We consider the neighborhoods of Fantine and Jean Valjean in the Scenes hypergraph. 
Starting with the subgraph generated by the neighbors of Fantine, we restrict to neighbors of Jean Valjean.

In [None]:
## In Volume 1, Restrict to a neighborhood of Fantine
FNnodes = list(HS[1]['FN'])
FNnodes.append('FN')
FNNeighborhood = HS[1].restrict_to_nodes(FNnodes)
jvfn = list(FNNeighborhood['JV'])
jvfn.append('JV')
FNJVNeighborhood = FNNeighborhood.restrict_to_nodes(jvfn)

In [None]:
plt.figure(figsize=[25,15])
hnx.draw(FNJVNeighborhood)

While the graph shows FN and JV as central points we can more clearly visualize the core relationships by collapsing the edges

In [None]:
plt.figure(figsize=[10,10])
hnx.draw(FNJVNeighborhood.collapse_edges(),with_edge_labels=False)

While the Books Hypergraph indicated many relationships shared by FN and JV it does not indicate if FN and JV actually encountered each other alone or who they were with.
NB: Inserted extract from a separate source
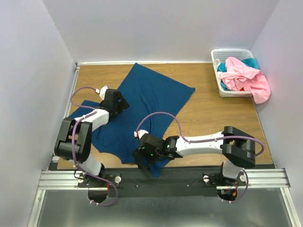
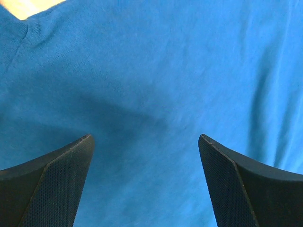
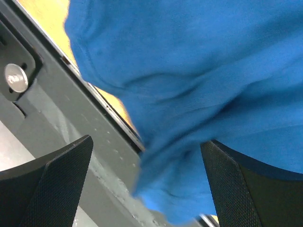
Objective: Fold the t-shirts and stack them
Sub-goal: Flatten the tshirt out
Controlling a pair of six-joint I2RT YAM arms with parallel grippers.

The Scenes Hypergraph drills down in the hierarchy of relationships to those core scenes where actual meetings took place and who else was involved.
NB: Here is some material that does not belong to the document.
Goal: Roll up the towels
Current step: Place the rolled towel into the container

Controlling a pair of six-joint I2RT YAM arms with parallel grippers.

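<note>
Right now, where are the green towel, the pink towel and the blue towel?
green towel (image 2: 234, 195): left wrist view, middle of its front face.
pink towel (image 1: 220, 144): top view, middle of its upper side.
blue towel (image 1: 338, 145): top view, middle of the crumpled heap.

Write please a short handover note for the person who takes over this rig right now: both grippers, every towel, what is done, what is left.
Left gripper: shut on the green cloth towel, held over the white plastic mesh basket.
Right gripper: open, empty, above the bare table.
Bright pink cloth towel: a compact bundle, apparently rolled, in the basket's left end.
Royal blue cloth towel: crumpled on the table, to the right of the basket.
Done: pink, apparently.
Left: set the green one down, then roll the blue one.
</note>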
## Hypergraph of Scenes in Volume 1 Book 1

In [None]:
df = scenes.loc[scenes.Volume==1].loc[scenes.Book == 1]
edges = defaultdict(list)
for row in df.itertuples():
    edges[row.Chapter].append(row.Characters)
Hdf = hnx.Hypergraph(edges)

In [None]:
plt.figure(figsize=[10,10])
hnx.draw(Hdf)

In [None]:
plt.figure(figsize=[10,10])
hnx.draw(Hdf.collapse_nodes_and_edges(),with_node_counts=True,with_edge_counts=True)